→ **Source data**:
________________

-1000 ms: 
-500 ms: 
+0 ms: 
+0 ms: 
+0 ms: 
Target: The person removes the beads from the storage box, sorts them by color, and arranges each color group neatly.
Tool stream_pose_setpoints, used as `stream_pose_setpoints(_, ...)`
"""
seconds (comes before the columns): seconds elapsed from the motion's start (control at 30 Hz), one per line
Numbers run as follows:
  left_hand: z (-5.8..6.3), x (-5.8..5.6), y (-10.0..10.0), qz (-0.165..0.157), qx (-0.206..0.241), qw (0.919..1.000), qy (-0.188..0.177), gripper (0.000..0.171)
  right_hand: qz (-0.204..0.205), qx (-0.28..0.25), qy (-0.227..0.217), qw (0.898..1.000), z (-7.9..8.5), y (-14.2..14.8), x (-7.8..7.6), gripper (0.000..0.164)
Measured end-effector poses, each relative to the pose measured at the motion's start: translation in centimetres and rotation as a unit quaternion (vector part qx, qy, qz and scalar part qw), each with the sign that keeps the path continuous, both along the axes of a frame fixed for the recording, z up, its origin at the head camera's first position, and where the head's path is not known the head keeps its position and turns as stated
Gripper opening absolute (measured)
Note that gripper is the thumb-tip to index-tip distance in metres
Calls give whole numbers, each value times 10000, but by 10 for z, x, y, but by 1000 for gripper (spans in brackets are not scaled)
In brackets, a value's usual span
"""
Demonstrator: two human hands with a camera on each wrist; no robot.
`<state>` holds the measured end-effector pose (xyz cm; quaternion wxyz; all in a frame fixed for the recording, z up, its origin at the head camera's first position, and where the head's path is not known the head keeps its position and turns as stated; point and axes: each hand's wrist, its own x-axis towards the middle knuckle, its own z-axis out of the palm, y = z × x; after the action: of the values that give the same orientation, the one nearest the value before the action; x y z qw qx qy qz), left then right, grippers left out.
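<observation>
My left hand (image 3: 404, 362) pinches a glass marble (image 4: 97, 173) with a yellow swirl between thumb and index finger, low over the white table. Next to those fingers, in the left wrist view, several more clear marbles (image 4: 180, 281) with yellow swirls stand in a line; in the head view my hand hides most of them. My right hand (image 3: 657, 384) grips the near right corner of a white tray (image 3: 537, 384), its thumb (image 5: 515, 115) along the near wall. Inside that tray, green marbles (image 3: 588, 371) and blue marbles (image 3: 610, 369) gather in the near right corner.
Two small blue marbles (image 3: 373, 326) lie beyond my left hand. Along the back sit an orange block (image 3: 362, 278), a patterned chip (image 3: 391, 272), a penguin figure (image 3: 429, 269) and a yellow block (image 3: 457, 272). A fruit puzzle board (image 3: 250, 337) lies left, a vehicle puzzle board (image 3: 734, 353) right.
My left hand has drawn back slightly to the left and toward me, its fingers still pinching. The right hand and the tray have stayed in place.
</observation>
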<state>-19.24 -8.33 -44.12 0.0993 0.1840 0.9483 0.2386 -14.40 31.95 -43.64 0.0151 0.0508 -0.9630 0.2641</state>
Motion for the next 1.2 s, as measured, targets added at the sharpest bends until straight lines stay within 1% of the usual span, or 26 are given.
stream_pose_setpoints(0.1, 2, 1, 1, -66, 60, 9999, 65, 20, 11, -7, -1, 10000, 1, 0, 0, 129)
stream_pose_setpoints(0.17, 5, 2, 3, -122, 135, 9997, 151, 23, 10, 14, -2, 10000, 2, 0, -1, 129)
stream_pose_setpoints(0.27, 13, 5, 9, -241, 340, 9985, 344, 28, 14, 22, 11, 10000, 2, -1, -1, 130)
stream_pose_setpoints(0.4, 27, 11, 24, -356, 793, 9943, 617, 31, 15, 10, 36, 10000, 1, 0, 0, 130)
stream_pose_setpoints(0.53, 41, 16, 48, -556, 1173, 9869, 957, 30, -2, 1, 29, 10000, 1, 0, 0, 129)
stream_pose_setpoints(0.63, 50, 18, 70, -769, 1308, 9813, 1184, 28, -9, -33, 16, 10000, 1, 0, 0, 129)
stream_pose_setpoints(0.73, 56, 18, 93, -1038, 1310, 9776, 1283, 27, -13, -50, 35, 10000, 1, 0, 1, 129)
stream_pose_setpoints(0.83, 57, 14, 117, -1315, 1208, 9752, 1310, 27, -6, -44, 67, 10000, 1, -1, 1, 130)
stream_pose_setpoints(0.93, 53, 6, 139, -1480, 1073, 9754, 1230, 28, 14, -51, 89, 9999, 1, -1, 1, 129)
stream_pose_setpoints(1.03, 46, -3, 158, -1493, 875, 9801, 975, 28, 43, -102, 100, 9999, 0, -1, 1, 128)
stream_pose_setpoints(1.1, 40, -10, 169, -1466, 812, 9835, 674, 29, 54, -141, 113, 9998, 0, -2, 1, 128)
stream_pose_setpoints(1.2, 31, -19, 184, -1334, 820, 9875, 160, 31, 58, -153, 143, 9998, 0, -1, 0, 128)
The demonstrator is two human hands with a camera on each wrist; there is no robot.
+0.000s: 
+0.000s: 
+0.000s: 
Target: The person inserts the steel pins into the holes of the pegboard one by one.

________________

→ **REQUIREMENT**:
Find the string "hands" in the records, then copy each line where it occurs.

→ **SOLUTION BELOW**:
Demonstrator: two human hands with a camera on each wrist; no robot.
The demonstrator is two human hands with a camera on each wrist; there is no robot.

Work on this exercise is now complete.